> [Work required]
Transcribe only the lines in the data below falling between the line with "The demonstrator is" and the line with "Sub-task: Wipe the", including those two lines, and leave out any picture.

> [Provided data]

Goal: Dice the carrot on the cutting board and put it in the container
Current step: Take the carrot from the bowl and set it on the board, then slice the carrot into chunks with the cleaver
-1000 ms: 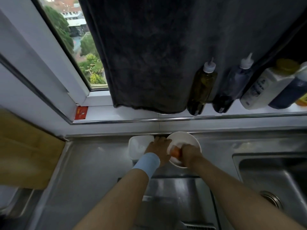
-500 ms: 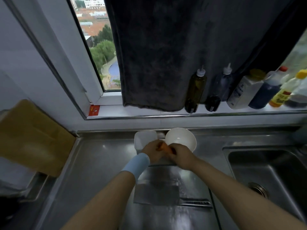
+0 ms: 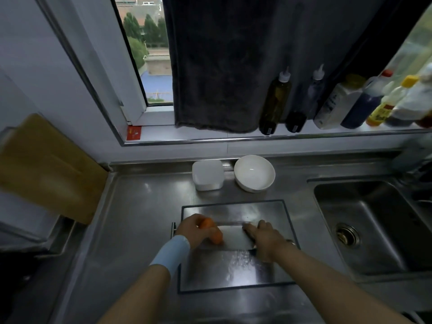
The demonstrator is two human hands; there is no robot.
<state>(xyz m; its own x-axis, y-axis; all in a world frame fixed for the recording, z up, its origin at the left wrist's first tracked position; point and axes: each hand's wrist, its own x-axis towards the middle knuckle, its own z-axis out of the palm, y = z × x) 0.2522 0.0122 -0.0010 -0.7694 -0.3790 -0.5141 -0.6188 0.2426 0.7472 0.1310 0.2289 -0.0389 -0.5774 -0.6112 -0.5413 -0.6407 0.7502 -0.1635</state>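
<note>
Where the steel cutting board (image 3: 233, 270) lies on the counter, we find the carrot (image 3: 207, 223) at its left part. It rests under the left hand (image 3: 194, 232), whose fingers curl over it and hold it down. Orange shows on both sides of those fingers. A pale blue wristband (image 3: 171, 253) sits on that wrist.

The right hand (image 3: 266, 239) grips the cleaver (image 3: 233, 237) at its handle end, with the forefinger laid along the top of the blade. The handle itself is hidden under the hand. The blade's left end reaches the carrot; we cannot tell whether it has entered it.

We note the white square container (image 3: 207, 175) at the back of the counter, beyond the board and well apart from the carrot. A white bowl (image 3: 254, 173) stands just beside the container on its right. The sink (image 3: 374, 230) lies right of the board.
</note>
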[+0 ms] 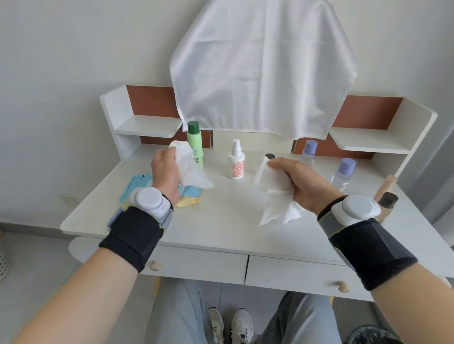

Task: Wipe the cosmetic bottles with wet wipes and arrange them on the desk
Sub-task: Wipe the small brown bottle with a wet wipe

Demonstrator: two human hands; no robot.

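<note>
The left hand has its fingers curled round a crumpled wet wipe, held up just in front of the green bottle, which stands upright near the back of the white worktop; I can't tell whether wipe and bottle touch. The right hand grips a second wipe, thumb pressed on top and fingers wrapped beneath, with the loose end hanging toward the front edge. A small dark cap peeks out just behind that wipe, and I can't make out whether it is being held. Between the two hands stands a white spray bottle with red print on it. Off to the right, two clear bottles with purple caps, one farther back and one nearer, stand upright. A beige bottle with a dark top sits at the right edge, by the right wrist. A blue and yellow pack of wipes lies flat beneath the left wrist. Both wrists wear black straps with white round devices. A white cloth drapes over the back of the desk, between side shelves.
</note>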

> [Response box]
The demonstrator is two human hands; there is no robot.
<state>(xyz m; its own x-axis, y-axis; all in a world frame fixed for the recording, z up, its origin at the left wrist's first tracked position; point and axes: each hand's wrist, its own x-axis towards the middle knuckle, its own z-axis out of the palm, y = z × x) 0.2522 0.0122 -0.0010 -0.7694 -0.3790 -0.5141 -0.6188 0.2426 0.7472 0.1310 0.2289 -0.0389 -0.5774 -0.6112 -0.5413 -0.6407 0.7502 -0.1635</state>
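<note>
Where the steel cutting board (image 3: 233, 270) lies on the counter, we find the carrot (image 3: 207, 223) at its left part. It rests under the left hand (image 3: 194, 232), whose fingers curl over it and hold it down. Orange shows on both sides of those fingers. A pale blue wristband (image 3: 171, 253) sits on that wrist.

The right hand (image 3: 266, 239) grips the cleaver (image 3: 233, 237) at its handle end, with the forefinger laid along the top of the blade. The handle itself is hidden under the hand. The blade's left end reaches the carrot; we cannot tell whether it has entered it.

We note the white square container (image 3: 207, 175) at the back of the counter, beyond the board and well apart from the carrot. A white bowl (image 3: 254, 173) stands just beside the container on its right. The sink (image 3: 374, 230) lies right of the board.
</note>
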[+0 ms] 

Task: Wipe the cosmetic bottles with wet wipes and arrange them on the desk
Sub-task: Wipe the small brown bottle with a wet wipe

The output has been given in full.